▼▼▼

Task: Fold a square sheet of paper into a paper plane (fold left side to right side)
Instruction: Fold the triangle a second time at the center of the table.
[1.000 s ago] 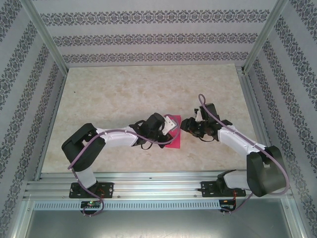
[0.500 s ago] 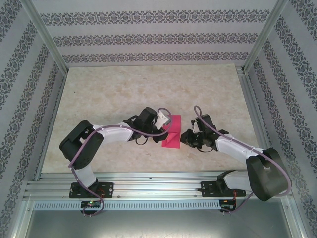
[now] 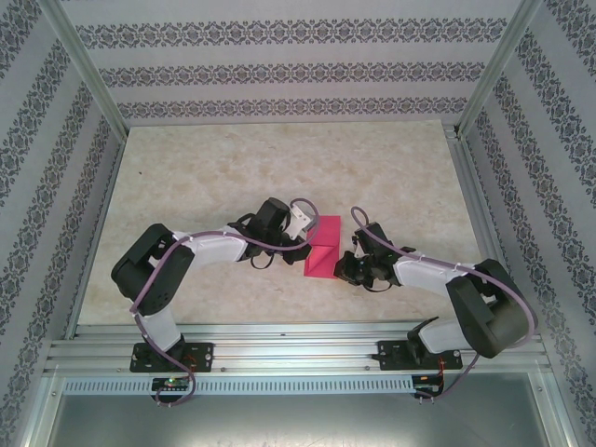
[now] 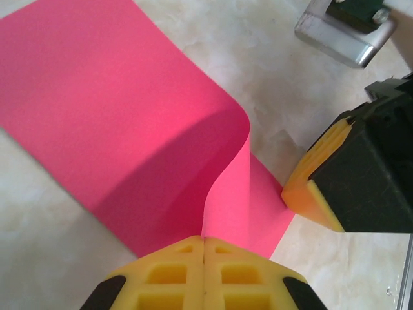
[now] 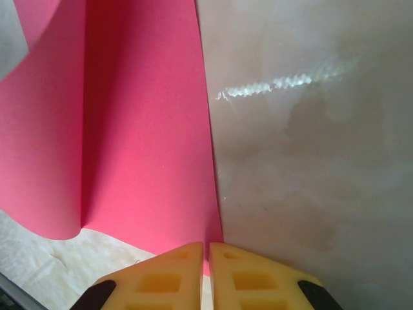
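1. The square sheet of paper (image 3: 323, 250) is lying on the counter (image 3: 233, 168) towards its near edge, between the two arms. Part of it is resting flat, and part is rising off the surface in a soft curl.
2. The left tool (image 4: 204, 240) is clenching one edge of the sheet between its yellow pads and holding that edge raised. In the left wrist view the paper is bending into a loose wave rather than lying doubled over.
3. The right tool (image 5: 208, 247) is sitting low at the sheet's opposite border with its pads almost together. A sliver of pink is showing in the slit between them, so it is apparently pinching that edge and anchoring it against the counter.
4. Judging from this, the left-to-right fold is only getting under way. The lifted side is arching over, but it is not meeting the far edge, and no pressed crease is showing anywhere on the paper.
5. Most of the work is waiting: bringing the held edge across to line up with the anchored one, flattening the bend into a sharp crease, and then making every later fold. Nothing here is looking like a pointed dart yet.
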`<state>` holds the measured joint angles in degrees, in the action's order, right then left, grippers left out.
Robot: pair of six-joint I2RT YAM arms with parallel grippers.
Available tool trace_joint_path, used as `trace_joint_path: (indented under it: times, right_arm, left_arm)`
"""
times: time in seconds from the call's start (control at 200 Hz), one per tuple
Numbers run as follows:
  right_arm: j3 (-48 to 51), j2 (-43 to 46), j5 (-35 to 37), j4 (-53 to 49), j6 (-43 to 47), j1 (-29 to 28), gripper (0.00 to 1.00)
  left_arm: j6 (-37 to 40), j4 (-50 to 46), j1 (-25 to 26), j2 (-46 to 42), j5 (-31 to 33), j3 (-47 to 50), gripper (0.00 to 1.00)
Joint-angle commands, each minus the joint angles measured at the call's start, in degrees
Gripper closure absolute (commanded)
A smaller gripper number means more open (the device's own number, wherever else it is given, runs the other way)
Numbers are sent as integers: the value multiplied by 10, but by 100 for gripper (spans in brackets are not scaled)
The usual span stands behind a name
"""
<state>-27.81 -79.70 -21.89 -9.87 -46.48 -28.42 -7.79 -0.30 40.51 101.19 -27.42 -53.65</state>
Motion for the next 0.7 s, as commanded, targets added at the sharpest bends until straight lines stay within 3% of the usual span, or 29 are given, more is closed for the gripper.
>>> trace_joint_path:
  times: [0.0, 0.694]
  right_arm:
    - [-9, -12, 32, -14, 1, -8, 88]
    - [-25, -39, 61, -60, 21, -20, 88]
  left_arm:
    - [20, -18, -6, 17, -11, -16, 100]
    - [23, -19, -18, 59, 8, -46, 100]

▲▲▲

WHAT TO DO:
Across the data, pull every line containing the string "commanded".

TASK OUTPUT:
Gripper closure absolute (commanded)
Motion for the next 0.7 s, as commanded, targets added at the sharpest bends until straight lines stay within 3% of the usual span, or 29 are given, more is closed for the gripper.

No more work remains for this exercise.